AdaER: An Adaptive Experience Replay Approach for Continual Lifelong Learning
Xingyu Li, Bo Tang, Haifeng Li

TL;DR
AdaER is a novel adaptive experience replay method for continual lifelong learning that effectively mitigates catastrophic forgetting by selectively replaying conflicting memories and maximizing information entropy in memory buffers.
Contribution
The paper introduces AdaER, combining contextually-cued memory recall and entropy-balanced reservoir sampling to improve continual learning performance.
Findings
AdaER outperforms existing baselines in class-incremental learning tasks.
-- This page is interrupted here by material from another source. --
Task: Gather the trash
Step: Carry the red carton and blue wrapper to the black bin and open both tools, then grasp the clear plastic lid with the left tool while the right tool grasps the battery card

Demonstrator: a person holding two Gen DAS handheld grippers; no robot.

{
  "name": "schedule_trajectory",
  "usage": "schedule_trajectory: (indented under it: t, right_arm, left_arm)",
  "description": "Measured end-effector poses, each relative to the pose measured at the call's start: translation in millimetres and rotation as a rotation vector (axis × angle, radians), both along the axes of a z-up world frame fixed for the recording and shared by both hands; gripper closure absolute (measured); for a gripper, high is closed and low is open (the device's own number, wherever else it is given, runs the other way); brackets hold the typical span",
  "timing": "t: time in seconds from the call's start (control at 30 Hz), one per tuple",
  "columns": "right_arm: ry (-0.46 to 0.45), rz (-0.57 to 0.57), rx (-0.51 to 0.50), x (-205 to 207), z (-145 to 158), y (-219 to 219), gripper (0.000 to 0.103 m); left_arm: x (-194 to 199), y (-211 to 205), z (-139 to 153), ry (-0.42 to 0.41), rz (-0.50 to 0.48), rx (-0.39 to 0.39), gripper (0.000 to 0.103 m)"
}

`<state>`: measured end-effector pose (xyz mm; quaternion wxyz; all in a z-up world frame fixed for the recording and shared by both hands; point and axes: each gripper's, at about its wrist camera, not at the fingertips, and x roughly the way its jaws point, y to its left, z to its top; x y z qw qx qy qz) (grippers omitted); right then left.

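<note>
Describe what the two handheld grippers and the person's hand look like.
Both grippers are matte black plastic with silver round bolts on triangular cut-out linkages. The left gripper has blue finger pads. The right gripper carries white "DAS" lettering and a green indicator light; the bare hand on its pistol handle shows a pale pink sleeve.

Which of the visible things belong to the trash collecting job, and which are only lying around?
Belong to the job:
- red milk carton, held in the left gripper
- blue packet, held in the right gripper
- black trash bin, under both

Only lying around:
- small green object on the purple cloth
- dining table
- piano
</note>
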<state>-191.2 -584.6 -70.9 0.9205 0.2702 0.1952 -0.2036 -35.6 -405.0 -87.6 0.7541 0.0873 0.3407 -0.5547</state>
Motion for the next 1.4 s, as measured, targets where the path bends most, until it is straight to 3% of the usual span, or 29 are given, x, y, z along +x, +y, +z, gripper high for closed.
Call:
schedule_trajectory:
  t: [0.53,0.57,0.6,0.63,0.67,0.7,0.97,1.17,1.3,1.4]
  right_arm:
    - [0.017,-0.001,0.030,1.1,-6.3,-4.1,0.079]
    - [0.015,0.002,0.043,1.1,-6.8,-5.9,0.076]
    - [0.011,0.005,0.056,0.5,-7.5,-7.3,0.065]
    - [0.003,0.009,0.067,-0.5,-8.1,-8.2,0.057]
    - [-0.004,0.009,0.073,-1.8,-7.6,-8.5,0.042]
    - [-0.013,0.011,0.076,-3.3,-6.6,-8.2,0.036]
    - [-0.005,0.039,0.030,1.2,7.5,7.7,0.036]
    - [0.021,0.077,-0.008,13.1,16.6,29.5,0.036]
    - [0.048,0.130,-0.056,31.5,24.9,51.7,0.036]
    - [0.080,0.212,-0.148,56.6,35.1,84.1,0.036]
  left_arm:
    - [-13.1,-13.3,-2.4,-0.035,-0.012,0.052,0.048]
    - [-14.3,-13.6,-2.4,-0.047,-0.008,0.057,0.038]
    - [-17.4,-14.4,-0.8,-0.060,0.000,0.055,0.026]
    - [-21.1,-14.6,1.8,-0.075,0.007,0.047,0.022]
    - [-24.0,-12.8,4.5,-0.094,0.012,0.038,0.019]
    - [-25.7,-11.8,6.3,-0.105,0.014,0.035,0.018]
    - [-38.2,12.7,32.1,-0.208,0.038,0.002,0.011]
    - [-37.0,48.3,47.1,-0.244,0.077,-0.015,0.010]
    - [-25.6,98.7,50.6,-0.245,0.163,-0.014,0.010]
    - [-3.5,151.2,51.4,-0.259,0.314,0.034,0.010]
It effectively reduces catastrophic forgetting.
Demonstrates superior retention of previous knowledge.
Abstract
Continual lifelong learning is an machine learning framework inspired by human learning, where learners are trained to continuously acquire new knowledge in a sequential manner. However, the non-stationary nature of streaming training data poses a significant challenge known as catastrophic forgetting, which refers to the rapid forgetting of previously learned knowledge when new tasks are introduced. While some approaches, such as experience replay (ER), have been proposed to mitigate this issue, their performance remains limited, particularly in the class-incremental scenario which is considered natural and highly challenging. In this paper, we present a novel algorithm, called adaptive-experience replay (AdaER), to address the challenge of continual lifelong learning. AdaER consists of two stages: memory replay and memory update. In the memory replay stage, AdaER introduces a…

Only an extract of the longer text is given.